> [TASK DETAILS]: Examine each line of the data, and copy the ones containing "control".

> [MATERIAL PROVIDED]:

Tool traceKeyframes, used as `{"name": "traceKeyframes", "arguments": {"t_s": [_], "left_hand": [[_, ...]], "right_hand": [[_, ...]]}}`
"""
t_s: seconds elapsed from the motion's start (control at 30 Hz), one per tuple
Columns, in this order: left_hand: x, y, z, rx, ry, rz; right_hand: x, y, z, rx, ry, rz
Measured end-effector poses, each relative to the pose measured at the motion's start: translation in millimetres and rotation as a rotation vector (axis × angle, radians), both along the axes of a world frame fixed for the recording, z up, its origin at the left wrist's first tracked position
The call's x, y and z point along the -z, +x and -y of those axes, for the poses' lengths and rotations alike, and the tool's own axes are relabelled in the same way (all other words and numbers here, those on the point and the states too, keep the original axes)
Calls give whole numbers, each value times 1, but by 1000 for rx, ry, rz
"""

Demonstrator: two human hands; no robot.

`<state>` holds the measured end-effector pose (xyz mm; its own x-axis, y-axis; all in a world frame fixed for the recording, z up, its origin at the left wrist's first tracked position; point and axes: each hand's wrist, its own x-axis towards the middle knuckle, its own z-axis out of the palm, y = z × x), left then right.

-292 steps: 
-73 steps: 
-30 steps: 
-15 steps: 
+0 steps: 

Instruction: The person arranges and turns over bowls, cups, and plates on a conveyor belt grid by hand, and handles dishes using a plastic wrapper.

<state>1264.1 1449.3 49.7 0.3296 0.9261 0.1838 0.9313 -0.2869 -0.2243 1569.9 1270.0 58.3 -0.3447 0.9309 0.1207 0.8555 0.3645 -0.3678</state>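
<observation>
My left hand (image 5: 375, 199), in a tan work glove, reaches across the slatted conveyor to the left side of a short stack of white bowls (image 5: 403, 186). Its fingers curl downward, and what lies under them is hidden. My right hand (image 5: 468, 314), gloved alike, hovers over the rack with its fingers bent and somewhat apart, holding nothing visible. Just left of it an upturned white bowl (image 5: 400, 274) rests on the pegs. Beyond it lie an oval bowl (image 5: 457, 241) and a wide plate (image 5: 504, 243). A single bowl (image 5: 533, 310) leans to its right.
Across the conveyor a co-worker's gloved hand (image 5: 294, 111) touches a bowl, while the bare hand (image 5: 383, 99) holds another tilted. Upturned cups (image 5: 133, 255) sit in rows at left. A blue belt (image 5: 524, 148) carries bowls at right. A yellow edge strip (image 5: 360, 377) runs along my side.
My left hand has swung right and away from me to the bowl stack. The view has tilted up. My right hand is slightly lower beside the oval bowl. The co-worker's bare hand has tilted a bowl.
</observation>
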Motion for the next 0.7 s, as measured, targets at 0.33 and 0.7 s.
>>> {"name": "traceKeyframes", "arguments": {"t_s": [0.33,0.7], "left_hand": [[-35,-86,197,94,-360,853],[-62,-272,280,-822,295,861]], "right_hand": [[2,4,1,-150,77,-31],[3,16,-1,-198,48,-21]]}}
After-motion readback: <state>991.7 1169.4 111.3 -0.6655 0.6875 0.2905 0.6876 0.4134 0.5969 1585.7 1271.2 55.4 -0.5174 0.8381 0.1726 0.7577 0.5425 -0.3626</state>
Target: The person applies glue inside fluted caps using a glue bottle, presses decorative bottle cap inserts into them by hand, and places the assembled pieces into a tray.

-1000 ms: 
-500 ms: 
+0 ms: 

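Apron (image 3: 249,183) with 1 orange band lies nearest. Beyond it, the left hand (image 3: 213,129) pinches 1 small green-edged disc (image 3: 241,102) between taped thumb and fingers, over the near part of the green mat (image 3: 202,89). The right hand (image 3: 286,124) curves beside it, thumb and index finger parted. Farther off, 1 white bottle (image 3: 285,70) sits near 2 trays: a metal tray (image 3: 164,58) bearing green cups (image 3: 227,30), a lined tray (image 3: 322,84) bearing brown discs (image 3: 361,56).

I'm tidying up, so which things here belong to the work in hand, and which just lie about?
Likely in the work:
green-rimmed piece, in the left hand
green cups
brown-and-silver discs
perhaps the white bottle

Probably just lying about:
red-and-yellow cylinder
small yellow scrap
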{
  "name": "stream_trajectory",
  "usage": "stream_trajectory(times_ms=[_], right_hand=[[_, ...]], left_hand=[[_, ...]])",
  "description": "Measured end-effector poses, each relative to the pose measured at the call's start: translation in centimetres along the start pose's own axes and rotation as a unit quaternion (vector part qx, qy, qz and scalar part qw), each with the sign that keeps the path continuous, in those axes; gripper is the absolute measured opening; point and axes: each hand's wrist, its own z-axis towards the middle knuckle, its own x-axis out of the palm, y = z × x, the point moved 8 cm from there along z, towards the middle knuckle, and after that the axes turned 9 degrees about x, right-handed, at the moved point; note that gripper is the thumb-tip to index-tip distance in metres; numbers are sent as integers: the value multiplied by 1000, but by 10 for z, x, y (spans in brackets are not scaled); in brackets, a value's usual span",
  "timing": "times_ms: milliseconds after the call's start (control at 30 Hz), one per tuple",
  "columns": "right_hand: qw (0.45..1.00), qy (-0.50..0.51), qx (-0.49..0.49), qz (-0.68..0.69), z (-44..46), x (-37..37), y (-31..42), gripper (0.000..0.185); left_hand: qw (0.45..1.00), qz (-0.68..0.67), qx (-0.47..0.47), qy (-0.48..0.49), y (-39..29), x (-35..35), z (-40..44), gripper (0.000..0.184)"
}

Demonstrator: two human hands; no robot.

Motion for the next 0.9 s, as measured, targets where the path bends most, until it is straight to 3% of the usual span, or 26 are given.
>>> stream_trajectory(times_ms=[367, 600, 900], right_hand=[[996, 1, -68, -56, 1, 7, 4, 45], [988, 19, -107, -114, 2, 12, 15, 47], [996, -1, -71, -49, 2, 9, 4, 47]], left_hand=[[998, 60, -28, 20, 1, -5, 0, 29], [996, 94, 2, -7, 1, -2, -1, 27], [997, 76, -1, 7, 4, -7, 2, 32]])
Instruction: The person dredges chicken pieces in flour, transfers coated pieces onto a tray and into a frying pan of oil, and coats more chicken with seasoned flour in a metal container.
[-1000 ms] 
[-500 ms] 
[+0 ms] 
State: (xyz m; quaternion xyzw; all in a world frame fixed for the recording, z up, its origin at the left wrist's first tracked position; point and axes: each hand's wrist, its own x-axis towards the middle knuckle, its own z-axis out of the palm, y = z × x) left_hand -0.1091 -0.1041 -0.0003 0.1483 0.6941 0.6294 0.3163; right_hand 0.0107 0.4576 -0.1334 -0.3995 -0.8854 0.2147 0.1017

> [TASK RESULT]:
t_s: seconds elapsed from the motion's start (control at 30 Hz), one per tuple
  "timing": "times_ms: milliseconds after the call's start (control at 30 Hz), one per tuple",

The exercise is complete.